Work task: Look through the lines below and extract any with the word "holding".

*** Task input Section Begins ***

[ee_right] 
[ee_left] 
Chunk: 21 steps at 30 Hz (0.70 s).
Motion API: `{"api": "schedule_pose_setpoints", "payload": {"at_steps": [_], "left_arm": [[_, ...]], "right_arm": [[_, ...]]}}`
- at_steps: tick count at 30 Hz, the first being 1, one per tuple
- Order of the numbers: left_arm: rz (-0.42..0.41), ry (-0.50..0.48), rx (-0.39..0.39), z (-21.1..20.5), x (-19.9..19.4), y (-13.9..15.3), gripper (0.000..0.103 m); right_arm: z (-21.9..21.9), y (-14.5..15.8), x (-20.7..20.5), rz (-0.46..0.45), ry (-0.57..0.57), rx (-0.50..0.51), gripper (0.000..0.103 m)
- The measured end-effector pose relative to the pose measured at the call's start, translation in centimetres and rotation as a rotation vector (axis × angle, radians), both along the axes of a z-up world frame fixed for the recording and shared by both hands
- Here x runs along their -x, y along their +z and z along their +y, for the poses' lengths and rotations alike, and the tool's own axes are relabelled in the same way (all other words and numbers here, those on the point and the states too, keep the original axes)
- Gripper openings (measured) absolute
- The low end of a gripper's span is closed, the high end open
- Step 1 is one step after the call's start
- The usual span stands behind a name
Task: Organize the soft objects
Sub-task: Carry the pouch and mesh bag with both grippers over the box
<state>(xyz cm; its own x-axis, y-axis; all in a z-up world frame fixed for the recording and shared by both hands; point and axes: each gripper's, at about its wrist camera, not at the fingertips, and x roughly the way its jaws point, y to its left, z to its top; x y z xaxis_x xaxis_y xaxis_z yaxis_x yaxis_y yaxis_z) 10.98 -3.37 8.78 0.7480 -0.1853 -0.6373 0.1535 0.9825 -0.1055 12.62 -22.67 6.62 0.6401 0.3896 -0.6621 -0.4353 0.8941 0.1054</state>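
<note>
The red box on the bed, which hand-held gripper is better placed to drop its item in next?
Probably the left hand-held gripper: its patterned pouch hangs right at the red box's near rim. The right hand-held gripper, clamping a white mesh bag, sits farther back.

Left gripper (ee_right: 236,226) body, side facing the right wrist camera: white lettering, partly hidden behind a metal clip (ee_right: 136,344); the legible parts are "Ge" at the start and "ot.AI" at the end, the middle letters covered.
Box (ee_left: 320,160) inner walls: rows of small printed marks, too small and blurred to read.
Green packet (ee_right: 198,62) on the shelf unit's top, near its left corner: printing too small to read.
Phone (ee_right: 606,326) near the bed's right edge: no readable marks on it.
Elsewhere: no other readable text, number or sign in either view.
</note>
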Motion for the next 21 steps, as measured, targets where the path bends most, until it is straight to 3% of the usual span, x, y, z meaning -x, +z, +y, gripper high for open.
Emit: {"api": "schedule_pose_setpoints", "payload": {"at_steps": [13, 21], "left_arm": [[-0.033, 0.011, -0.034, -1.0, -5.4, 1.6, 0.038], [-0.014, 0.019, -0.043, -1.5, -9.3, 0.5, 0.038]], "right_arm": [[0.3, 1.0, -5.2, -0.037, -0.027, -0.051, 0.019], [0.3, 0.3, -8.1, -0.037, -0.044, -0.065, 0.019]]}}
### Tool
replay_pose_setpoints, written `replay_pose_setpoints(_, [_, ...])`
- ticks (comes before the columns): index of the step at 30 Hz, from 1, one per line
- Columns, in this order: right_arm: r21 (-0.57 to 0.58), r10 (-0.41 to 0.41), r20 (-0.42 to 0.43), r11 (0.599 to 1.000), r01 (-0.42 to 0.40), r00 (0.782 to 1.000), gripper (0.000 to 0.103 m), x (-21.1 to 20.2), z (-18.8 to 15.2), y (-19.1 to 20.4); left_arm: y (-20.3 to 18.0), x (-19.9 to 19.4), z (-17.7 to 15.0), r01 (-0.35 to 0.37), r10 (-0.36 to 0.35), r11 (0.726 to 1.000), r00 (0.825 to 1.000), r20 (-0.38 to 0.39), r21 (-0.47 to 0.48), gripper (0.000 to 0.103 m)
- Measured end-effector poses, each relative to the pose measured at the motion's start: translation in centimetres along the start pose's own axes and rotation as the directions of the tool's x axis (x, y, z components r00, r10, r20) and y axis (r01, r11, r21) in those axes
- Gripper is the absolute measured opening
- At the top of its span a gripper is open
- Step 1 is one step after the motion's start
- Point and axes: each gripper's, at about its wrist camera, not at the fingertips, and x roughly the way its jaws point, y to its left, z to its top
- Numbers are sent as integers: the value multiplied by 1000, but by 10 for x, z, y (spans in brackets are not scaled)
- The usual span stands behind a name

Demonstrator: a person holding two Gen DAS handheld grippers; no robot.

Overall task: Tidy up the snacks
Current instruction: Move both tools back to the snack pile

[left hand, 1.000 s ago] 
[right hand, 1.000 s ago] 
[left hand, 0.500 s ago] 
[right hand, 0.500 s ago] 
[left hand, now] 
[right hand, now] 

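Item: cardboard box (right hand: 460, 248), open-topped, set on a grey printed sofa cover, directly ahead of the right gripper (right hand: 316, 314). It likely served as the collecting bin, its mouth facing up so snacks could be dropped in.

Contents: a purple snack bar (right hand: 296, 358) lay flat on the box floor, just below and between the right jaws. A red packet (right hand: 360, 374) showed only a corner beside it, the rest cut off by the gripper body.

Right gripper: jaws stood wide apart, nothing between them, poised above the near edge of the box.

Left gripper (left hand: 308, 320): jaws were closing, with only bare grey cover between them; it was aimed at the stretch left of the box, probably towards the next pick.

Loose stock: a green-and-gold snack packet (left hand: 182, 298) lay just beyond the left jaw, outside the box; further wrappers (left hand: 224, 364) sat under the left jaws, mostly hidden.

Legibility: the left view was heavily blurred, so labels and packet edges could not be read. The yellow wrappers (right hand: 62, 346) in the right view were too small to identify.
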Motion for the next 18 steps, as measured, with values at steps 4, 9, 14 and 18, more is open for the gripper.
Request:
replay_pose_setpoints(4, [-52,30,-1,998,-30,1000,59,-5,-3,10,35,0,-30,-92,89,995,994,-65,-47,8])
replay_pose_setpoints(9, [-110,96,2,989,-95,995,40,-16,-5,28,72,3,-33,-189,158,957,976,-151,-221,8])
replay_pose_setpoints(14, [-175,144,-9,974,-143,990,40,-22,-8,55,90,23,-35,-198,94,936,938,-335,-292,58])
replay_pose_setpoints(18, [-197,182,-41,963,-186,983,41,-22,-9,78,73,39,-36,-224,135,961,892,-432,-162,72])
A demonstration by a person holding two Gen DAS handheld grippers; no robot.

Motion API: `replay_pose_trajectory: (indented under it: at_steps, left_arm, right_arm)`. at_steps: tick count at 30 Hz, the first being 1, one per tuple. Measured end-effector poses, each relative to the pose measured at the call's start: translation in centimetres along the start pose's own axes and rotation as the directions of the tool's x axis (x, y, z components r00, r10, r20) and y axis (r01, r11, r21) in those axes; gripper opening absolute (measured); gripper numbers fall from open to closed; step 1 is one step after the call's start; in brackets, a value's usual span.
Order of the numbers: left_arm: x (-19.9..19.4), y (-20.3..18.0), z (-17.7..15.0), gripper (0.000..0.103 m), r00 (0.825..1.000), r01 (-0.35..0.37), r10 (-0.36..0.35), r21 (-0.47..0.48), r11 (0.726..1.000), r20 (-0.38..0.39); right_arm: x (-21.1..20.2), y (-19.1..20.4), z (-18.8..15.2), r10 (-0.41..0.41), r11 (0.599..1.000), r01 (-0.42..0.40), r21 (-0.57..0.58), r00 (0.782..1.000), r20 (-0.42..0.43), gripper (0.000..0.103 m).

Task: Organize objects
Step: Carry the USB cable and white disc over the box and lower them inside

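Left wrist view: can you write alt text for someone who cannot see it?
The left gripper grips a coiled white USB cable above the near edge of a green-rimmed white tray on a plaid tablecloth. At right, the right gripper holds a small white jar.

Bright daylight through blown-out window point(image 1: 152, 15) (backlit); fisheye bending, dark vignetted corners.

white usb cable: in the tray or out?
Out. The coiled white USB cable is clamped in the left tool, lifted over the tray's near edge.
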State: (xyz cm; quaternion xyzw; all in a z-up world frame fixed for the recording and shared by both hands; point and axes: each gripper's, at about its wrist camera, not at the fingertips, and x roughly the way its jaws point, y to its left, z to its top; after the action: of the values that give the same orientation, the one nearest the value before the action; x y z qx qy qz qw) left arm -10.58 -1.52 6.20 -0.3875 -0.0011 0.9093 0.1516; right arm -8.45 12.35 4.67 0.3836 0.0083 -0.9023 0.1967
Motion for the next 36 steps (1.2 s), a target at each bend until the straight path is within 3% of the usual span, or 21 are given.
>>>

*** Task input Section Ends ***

Task output:
Demonstrator: a person holding two Gen DAS handheld grippers; no robot.
A demonstration by a person holding two Gen DAS handheld grippers; no robot.

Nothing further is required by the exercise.